Introduction
Link to a Word file with the transcript of the video
Consider two examples in which samples are to be used to estimate some parameter in a population:
- Suppose I wish to estimate the mean weight of the freshman class entering Boston University in the fall, and I select the first five freshmen who agree to be weighed. Their mean weight is 153 pounds. Is this an accurate estimate of the mean value for the entire freshman class? Intuitively, you know that the estimate might be off by a considerable amount, because the sample size is very small and may not be representative of the mean for the entire class. In addition, if I were to repeat this process and take multiple samples of five students and compute the mean for each of these samples, I would likely find that the estimates varied from one another by quite a bit. This also implies that some of the estimates are very inaccurate, i.e. far from the true mean for the class.
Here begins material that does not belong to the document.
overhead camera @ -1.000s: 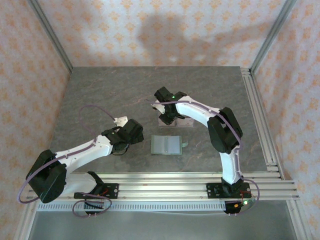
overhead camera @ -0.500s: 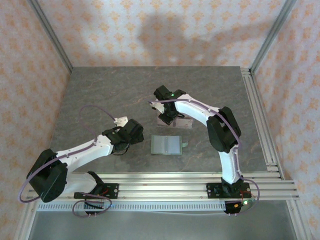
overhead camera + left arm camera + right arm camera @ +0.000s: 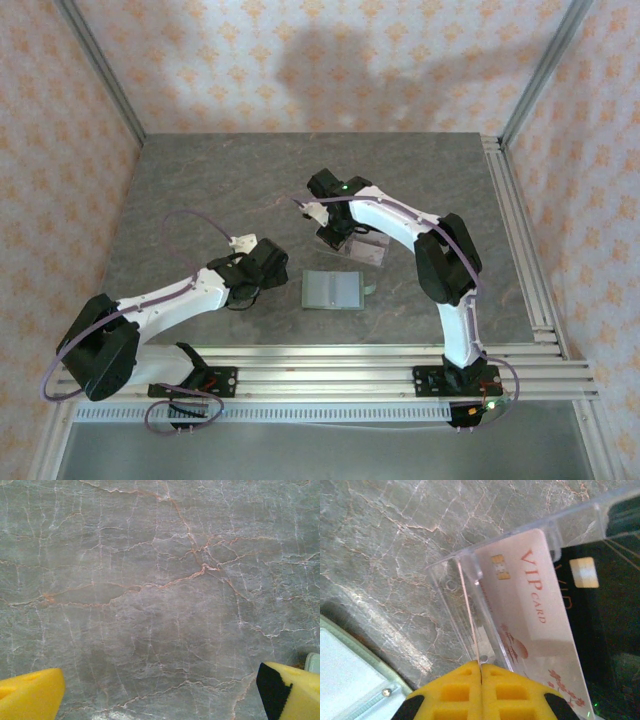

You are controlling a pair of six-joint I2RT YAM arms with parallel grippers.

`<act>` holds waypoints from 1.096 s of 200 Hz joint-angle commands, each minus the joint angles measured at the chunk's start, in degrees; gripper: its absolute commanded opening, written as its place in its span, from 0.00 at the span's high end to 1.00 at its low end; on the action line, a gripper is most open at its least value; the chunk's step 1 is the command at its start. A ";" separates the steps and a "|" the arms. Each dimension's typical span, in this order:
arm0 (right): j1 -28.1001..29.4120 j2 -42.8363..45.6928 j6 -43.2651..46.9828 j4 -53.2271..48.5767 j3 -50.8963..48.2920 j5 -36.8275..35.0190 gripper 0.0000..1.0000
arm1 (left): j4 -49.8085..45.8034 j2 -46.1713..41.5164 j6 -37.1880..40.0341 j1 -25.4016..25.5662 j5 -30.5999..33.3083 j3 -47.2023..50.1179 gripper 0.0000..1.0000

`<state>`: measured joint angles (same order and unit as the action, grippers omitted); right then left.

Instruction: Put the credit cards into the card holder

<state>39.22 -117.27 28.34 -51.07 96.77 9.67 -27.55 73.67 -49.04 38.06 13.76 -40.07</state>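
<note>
Since 0.5 s earlier the acrylic stand (image 3: 358,247) has skewed on the desk (image 3: 200,190); the right claw (image 3: 481,672) is clenched on its clear partition. The stand holds 1 pink VIP card (image 3: 530,610) and 1 black card (image 3: 610,620). The card holder (image 3: 332,290) lies open just beside the stand. The left claw (image 3: 160,695) is released over bare desk.

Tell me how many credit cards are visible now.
2. A pale pink VIP card stands in the clear acrylic stand; a black card with a gold chip is right beside it. More cards may be hidden from these views.
</note>
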 commanded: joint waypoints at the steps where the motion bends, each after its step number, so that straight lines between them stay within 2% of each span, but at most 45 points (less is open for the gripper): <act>1: 0.24 2.30 -0.26 -3.50 2.84 0.82 1.00 | -0.18 0.29 0.26 -0.71 1.27 -1.52 0.00; 123: 0.24 3.00 0.49 -7.17 6.97 -0.17 1.00 | -0.09 0.40 0.43 -0.72 1.16 -1.67 0.00; 169: 0.39 3.70 0.14 -9.68 9.20 1.45 1.00 | -0.08 0.81 0.78 -0.71 1.12 -2.35 0.00; 219: 0.94 8.34 -1.52 -9.72 8.73 1.67 1.00 | -0.47 0.73 1.67 -0.78 0.92 -3.36 0.00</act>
<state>39.62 -114.30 28.14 -59.05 104.16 11.00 -27.55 74.41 -48.34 37.71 13.76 -41.63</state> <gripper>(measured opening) 0.041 0.999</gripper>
- Suppose I have a box of marbles that are either blue or yellow, and I want you to estimate the proportion of blue marbles without looking into the box. I shake up the box and allow you to select 4 marbles and examine them to compute the proportion of blue marbles in your sample. Again, you know intuitively that the estimate might be very inaccurate, because the sample size is so small. If you were to repeat this process and take multiple samples of 4 marbles to estimate of the proportion of blue marbles, you would likely find that the estimates varied from one another by quite a bit, and many of the estimates would be very inaccurate.
The parameters being estimated differ in these two examples. The first is a measurement variable, i.e. body weight, which could have been any one of an infinite number of measurements on a continuous scale. In the second example the marbles are either blue or yellow (i.e., a discrete variable that can only have a limited number of values), and in each sample the proportion of blue marbles was determined in order to estimate the proportion of blue marbles in the entire box. Nevertheless, while these variables are of different types, they both illustrate the problem of random error when using a sample to estimate a parameter in a population.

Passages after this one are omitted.